In a desperate effort to help the tourism industry recover from the impact of the MERS crisis, many local government agencies have begun to launch new initiatives to help lure hesitant tourists, from providing MERS insurance plans to overseas tourists to offering cheaper and more flexible visa requirements.

A rare empty view inside the Lotte Department Store’s main branch Duty Free shop in Jung-ju, which is typically crawling with tourists during the peak summer months. (Julie Jackson / The Korea Herald)

According to the Korea Tourism Organization, more than 135,000 foreigners -- mostly Chinese citizens -- canceled their trips to Korea last month, resulting in a daily average drop in foreign tourists of 21 percent.

“We are waiving visa fees for tour groups from China until Sept. 30,” said Vice Justice Minister Kim Ju-hyun in a statement, adding that the same benefits would apply to travelers from Vietnam, the Philippines, Indonesia and Cambodia.

“These measures will make it easier for visitors to travel to Korea, which will lower the country’s concerns regarding the flagging tourism industry,” Kim said.

“We not only expect this to revitalize the tourism industry, but the economy as a whole.”

The Cultural Heritage Administration has also waived admission fees for all of Seoul’s four palaces, as well as the Jongmyo Royal Shrine and Royal Tombs, for the entire month of July.

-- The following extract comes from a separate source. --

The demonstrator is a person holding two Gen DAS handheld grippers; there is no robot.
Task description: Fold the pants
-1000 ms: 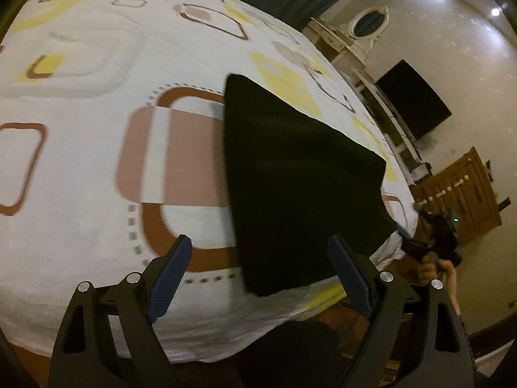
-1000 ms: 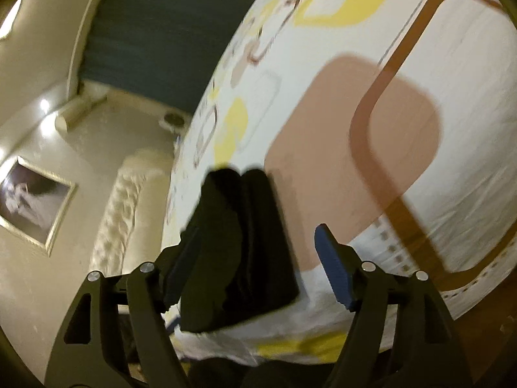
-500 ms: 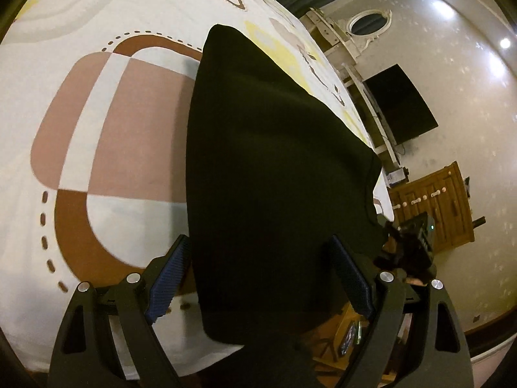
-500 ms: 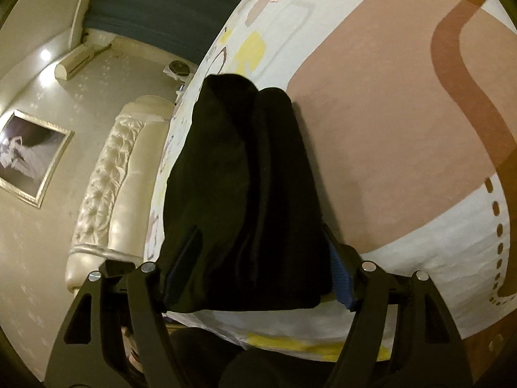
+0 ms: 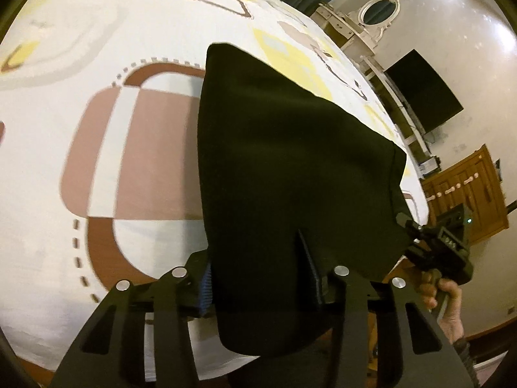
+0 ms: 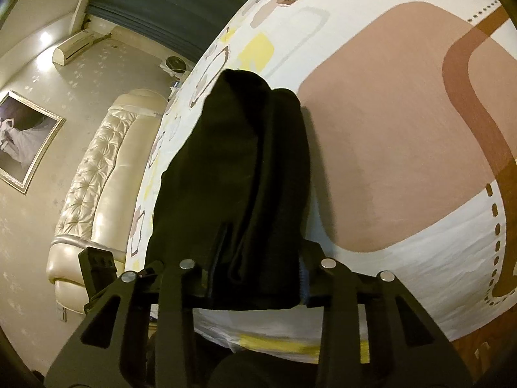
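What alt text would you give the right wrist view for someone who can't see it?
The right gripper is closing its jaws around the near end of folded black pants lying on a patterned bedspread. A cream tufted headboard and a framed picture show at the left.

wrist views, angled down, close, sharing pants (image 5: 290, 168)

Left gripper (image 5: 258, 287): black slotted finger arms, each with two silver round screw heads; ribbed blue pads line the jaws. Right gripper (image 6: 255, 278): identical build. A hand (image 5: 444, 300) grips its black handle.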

“As a gift to the public in light of the recent MERS issues, the palaces and royal tombs will be open to the public free of charge for the month of July,” the Cultural Heritage Administration wrote on the main entrance to Gyeongbukgung Palace.

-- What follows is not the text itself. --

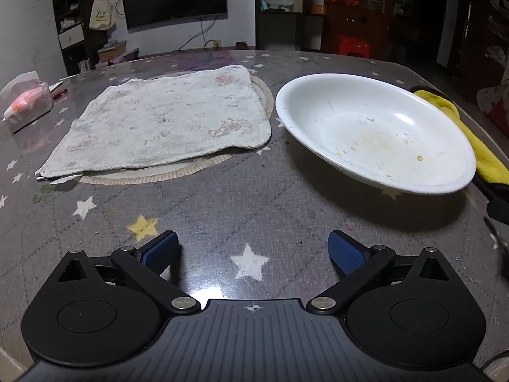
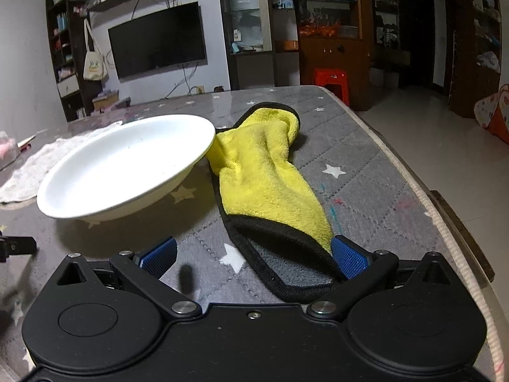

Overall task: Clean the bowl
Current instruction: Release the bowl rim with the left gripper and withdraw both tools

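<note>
Tissue pack (image 1: 27,103) sits far left on your table (image 1: 222,210), near the edge. Next over, the white towel (image 1: 165,117) lies flat on a round mat (image 1: 203,164), covering most of it.

Your left gripper (image 1: 253,253) is over bare tabletop, between towel and bowl but nearer you. Jaws are spread wide, nothing between the blue pads (image 1: 160,251), and they touch neither item.

Bowl (image 1: 375,132) is right of the towel, apart from it. It's white and shallow, with yellowish residue and small specks visible on the inside. In the left wrist view its far right rim overlaps the yellow cloth (image 1: 470,133).

The right wrist view shows the same: bowl (image 2: 124,165) on the left, its right rim touching or just over the yellow cloth (image 2: 267,175). The cloth is bunched lengthwise, black-edged, with a grey underside showing at the near end.

Your right gripper (image 2: 254,254) also has its jaws wide apart. The cloth's near end lies between them, against the right-hand pad (image 2: 350,259); the left-hand pad is clear of it. No clamp on the cloth, which lies slack on the table (image 2: 366,197).

Red stool (image 2: 331,79) stands on the floor beyond the table's far right corner.
</note>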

Despite the MERS scare that led to thousands of tourists canceling or postponing their travel to Korea, there were some unfazed by the outbreak.

“I called my brother who is living in Korea and asked him if it was safe and he said that I had absolutely nothing to worry about,” said 22-year-old Vanessa Robinson from the U.S., who is visiting the country for two weeks.

“Before I saw pictures in the paper with all of these Korean people wearing masks, but when I got here I noticed that there were a lot less people wearing masks than I expected,” said Robinson. “So to me it wasn’t that big of a deal. I didn’t even bother getting a mask.”

“I did hear about the MERS scare here before coming to Korea, but it wasn’t something that I was worried about at all,” said 16-year-old traveler Madason Barney. “(It’s) definitely not something I would cancel my trip over.”